Franzosa Eric A, Huang Katherine, Meadow James F, Gevers Dirk, Lemon Katherine P, Bohannan Brendan J M, Huttenhower Curtis
Biostatistics Department, Harvard School of Public Health, Boston, MA 02115; Microbial Systems and Communities, Genome Sequencing and Analysis Program, The Broad Institute, Cambridge, MA 02142;
Microbial Systems and Communities, Genome Sequencing and Analysis Program, The Broad Institute, Cambridge, MA 02142;
Proc Natl Acad Sci U S A. 2015 Jun 2;112(22):E2930-8. doi: 10.1073/pnas.1423854112. Epub 2015 May 11.
Community composition within the human microbiome varies across individuals, but it remains unknown if this variation is sufficient to uniquely identify individuals within large populations or stable enough to identify them over time. We investigated this by developing a hitting set-based coding algorithm and applying it to the Human Microbiome Project population. Our approach defined body site-specific metagenomic codes: sets of microbial taxa or genes prioritized to uniquely and stably identify individuals. Codes capturing strain variation in clade-specific marker genes were able to distinguish among 100s of individuals at an initial sampling time point. In comparisons with follow-up samples collected 30-300 d later, ∼30% of individuals could still be uniquely pinpointed using metagenomic codes from a typical body site; coincidental (false positive) matches were rare. Codes based on the gut microbiome were exceptionally stable and pinpointed >80% of individuals. The failure of a code to match its owner at a later time point was largely explained by the loss of specific microbial strains (at current limits of detection) and was only weakly associated with the length of the sampling interval. In addition to highlighting patterns of temporal variation in the ecology of the human microbiome, this work demonstrates the feasibility of microbiome-based identifiability-a result with important ethical implications for microbiome study design. The datasets and code used in this work are available for download from huttenhower.sph.harvard.edu/idability.

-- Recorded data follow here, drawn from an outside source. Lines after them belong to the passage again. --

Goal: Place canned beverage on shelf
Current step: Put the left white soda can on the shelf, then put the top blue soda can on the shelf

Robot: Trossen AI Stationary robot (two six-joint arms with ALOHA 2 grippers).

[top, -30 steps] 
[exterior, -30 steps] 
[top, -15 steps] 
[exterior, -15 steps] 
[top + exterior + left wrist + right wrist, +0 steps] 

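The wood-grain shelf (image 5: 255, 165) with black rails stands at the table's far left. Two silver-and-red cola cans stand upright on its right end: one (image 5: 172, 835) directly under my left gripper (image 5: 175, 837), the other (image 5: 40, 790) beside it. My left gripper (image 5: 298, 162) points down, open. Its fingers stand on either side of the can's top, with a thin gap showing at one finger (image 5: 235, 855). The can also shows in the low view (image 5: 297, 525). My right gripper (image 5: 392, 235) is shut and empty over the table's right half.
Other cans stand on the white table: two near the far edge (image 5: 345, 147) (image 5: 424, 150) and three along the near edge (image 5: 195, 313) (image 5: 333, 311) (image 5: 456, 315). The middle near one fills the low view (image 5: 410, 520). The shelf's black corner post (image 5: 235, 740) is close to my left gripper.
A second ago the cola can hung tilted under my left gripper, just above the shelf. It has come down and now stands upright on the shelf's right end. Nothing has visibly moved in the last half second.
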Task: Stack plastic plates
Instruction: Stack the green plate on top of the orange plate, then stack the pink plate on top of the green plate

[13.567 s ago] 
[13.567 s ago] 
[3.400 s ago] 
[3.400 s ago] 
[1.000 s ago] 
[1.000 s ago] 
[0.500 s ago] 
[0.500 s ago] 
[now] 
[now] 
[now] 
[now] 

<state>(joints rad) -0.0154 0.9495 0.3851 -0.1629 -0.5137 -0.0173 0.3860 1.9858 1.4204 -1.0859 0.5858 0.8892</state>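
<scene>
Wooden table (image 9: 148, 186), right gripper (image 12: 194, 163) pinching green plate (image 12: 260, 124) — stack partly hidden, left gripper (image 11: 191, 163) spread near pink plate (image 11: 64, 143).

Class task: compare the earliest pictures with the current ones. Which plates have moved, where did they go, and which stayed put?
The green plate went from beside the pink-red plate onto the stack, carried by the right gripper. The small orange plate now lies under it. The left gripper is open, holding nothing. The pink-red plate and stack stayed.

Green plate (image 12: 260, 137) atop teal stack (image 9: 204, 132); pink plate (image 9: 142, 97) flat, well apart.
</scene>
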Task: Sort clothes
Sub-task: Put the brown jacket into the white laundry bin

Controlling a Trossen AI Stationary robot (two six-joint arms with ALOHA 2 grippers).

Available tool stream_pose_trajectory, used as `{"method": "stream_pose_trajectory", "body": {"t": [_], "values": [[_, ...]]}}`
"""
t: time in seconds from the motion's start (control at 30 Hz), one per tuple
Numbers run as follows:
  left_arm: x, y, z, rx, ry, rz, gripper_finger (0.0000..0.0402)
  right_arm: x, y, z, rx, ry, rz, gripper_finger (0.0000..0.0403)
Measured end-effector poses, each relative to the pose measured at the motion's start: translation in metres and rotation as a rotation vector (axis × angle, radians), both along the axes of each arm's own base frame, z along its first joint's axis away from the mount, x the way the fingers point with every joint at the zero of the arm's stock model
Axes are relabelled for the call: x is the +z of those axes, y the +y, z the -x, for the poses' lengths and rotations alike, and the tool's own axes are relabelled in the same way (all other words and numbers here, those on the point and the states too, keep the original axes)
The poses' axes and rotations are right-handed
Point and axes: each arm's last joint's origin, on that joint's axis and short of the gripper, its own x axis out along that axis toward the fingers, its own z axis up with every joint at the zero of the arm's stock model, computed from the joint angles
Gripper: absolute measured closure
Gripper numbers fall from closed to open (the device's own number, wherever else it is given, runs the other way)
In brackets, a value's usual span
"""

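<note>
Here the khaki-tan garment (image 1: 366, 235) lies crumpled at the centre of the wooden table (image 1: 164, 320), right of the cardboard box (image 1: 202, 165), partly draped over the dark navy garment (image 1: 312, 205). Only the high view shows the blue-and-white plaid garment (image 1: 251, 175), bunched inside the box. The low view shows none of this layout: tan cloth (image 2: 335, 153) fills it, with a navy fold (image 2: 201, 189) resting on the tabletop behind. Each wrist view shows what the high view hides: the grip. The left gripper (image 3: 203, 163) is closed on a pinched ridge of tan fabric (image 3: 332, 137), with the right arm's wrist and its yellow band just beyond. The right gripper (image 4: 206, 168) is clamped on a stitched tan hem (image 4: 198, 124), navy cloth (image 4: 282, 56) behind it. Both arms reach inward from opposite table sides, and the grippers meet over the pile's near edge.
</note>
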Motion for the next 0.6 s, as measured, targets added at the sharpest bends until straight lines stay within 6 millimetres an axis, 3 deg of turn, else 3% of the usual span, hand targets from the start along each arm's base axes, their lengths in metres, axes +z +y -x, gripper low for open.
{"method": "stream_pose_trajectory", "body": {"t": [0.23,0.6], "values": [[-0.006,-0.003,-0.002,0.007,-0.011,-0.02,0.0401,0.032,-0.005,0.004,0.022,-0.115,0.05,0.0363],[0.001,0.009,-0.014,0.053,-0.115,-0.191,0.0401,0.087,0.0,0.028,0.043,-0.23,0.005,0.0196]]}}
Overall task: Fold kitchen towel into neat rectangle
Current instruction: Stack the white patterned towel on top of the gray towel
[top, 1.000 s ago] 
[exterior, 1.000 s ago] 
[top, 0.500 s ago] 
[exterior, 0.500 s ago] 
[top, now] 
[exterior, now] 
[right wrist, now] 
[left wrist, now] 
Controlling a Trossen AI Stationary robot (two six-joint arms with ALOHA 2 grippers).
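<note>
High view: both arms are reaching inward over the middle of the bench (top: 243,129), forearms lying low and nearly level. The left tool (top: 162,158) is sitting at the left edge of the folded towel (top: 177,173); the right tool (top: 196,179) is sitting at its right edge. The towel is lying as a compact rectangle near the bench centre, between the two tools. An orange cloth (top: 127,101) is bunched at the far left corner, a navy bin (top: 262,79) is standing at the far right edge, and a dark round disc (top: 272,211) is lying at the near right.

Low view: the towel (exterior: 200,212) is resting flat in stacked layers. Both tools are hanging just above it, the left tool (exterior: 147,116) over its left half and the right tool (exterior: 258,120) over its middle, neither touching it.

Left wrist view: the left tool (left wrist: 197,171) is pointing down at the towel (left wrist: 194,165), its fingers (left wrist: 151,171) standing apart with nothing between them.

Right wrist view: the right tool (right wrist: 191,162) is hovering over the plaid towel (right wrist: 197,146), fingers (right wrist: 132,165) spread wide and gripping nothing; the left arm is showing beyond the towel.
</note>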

人类微生物组中的群落组成因人而异,但这种差异是否足以在大群体中唯一识别个体,或者是否足够稳定以便随时间识别个体,目前尚不清楚。我们通过开发一种基于命中集的编码算法并将其应用于人类微生物组计划人群来对此进行研究。我们的方法定义了特定身体部位的宏基因组编码:一组经过优先排序的微生物分类群或基因,用于唯一且稳定地识别个体。捕获特定进化枝标记基因中菌株变异的编码能够在初始采样时间点区分数百个个体。与30 - 300天后收集的后续样本进行比较时,使用来自典型身体部位的宏基因组编码仍可唯一确定约30%的个体;巧合的(假阳性)匹配很少见。基于肠道微生物组的编码异常稳定,可确定超过80%的个体。编码在后续时间点未能与其所有者匹配,很大程度上是由于特定微生物菌株的丢失(在当前检测限内),并且与采样间隔的长度仅有微弱关联。除了突出人类微生物组生态中的时间变化模式外, 这项工作还证明了基于微生物组的可识别性的可行性——这一结果对微生物组研究设计具有重要的伦理意义。这项工作中使用的数据集和代码可从huttenhower.sph.harvard.edu/idability下载。